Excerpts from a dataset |
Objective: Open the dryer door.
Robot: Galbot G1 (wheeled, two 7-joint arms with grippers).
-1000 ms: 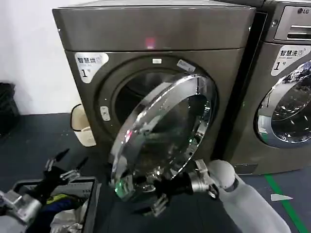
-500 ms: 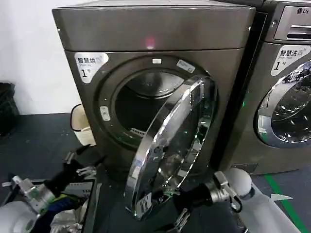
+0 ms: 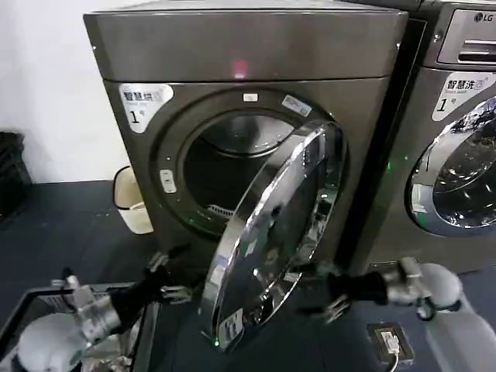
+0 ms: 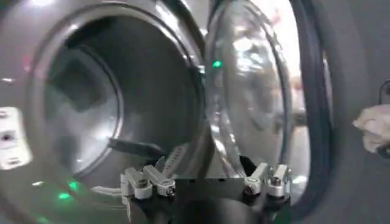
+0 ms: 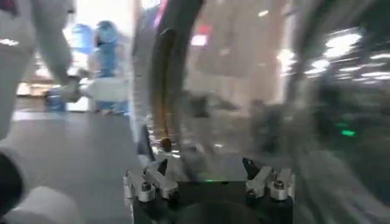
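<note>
The dryer (image 3: 248,54) is a dark bronze-grey box with a "1" sticker and a small red light. Its dryer door (image 3: 271,232) stands swung well out on its right-hand hinge, so the dark drum (image 3: 225,178) shows behind it. My left gripper (image 3: 175,276) is open, low down, just left of the door's free lower rim. In the left wrist view the left gripper (image 4: 206,178) faces the drum (image 4: 91,103) and the door's edge (image 4: 244,103). My right gripper (image 3: 319,288) is open beside the door's lower right rim. The right gripper (image 5: 206,170) faces the chrome rim (image 5: 163,91), with nothing between its fingers.
A lighter grey LG machine (image 3: 457,155) stands close on the right. A cream bin (image 3: 133,203) sits by the dryer's left side. A dark basket (image 3: 23,306) lies at the lower left under my left arm. A small floor socket (image 3: 390,341) is near my right arm.
The door has swung from half open to wide open. My right gripper has moved right, off the door's lower edge. My left gripper has moved right from the basket towards the door's lower rim.
</note>
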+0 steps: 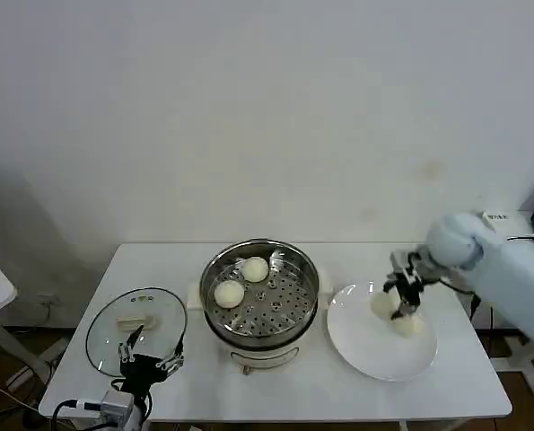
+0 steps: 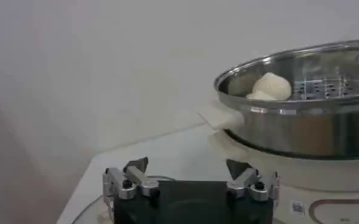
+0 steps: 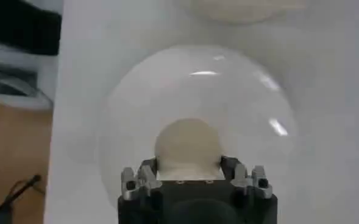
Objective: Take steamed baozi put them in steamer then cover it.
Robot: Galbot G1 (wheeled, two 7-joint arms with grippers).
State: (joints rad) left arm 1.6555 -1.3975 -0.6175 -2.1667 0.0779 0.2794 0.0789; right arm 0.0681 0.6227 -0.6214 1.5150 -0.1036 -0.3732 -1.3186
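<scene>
The steamer point(image 1: 261, 302) is polished, mirror-bright steel with a perforated metal tray, on a matt cream plastic base. The baozi point(image 1: 229, 293) look smooth, matt dough. The plate point(image 1: 365, 346) is glossy white; the lid point(image 1: 134, 328) clear glass; the table point(image 1: 338, 391) smooth matt white.

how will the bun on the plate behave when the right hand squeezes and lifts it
The bun looks smooth and doughy, so it will probably dent under a firm squeeze. It is round, so a nudge from the right hand could roll it across the flat plate. It seems small next to the plate, so it is likely light.
</scene>
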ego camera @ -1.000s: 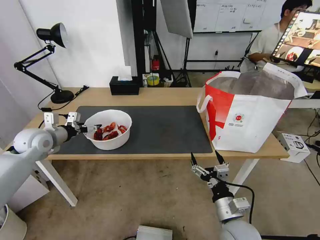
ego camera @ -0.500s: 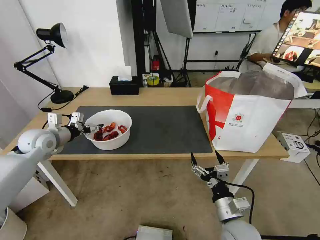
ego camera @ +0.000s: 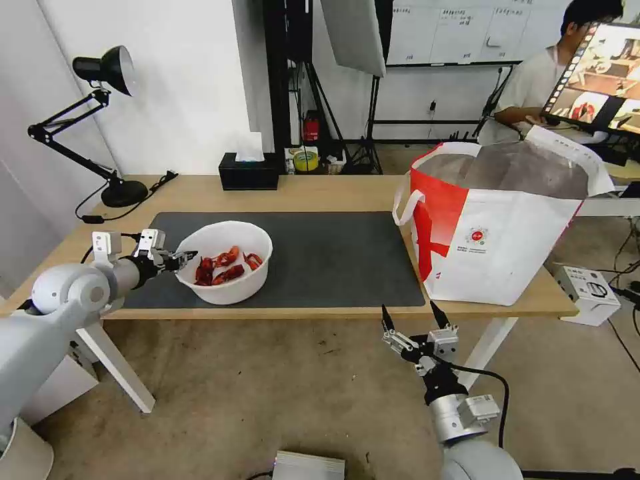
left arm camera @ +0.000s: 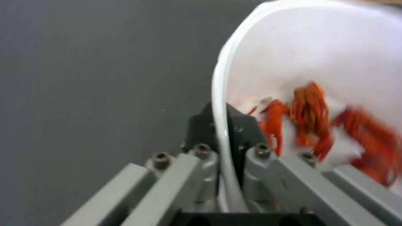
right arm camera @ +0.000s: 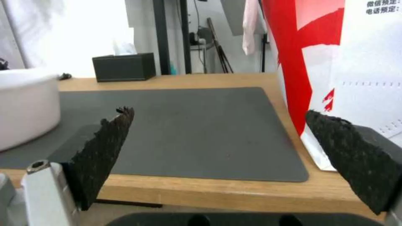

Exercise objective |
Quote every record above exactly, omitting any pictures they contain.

Output |
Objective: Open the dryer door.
Robot: Galbot G1 (wheeled, two 7-joint arms with grippers).
-1000 ms: 
-500 ms: 
+0 ms: 
+0 ms: 
+0 ms: 
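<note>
The dryer (image 3: 248,54) is a dark bronze-grey box with a "1" sticker and a small red light. Its dryer door (image 3: 271,232) stands swung well out on its right-hand hinge, so the dark drum (image 3: 225,178) shows behind it. My left gripper (image 3: 175,276) is open, low down, just left of the door's free lower rim. In the left wrist view the left gripper (image 4: 206,178) faces the drum (image 4: 91,103) and the door's edge (image 4: 244,103). My right gripper (image 3: 319,288) is open beside the door's lower right rim. The right gripper (image 5: 206,170) faces the chrome rim (image 5: 163,91), with nothing between its fingers.
A lighter grey LG machine (image 3: 457,155) stands close on the right. A cream bin (image 3: 133,203) sits by the dryer's left side. A dark basket (image 3: 23,306) lies at the lower left under my left arm. A small floor socket (image 3: 390,341) is near my right arm.
The door has swung from half open to wide open. My right gripper has moved right, off the door's lower edge. My left gripper has moved right from the basket towards the door's lower rim.
</note>
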+0 steps: 
+0 steps: 
+0 steps: 
Objective: Take steamed baozi put them in steamer then cover it.
Robot: Galbot G1 (wheeled, two 7-joint arms with grippers).
State: (joints rad) left arm 1.6555 -1.3975 -0.6175 -2.1667 0.0779 0.2794 0.0789; right arm 0.0681 0.6227 -0.6214 1.5150 -0.1036 -0.3732 -1.3186
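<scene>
The steamer point(image 1: 261, 302) is polished, mirror-bright steel with a perforated metal tray, on a matt cream plastic base. The baozi point(image 1: 229, 293) look smooth, matt dough. The plate point(image 1: 365, 346) is glossy white; the lid point(image 1: 134, 328) clear glass; the table point(image 1: 338, 391) smooth matt white.

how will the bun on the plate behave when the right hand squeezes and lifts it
The bun looks smooth and doughy, so it will probably dent under a firm squeeze. It is round, so a nudge from the right hand could roll it across the flat plate. It seems small next to the plate, so it is likely light.
</scene>
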ego camera @ -1.000s: 
ego camera @ -0.500s: 
ego camera @ +0.000s: 
left arm camera @ +0.000s: 
right arm camera @ +0.000s: 

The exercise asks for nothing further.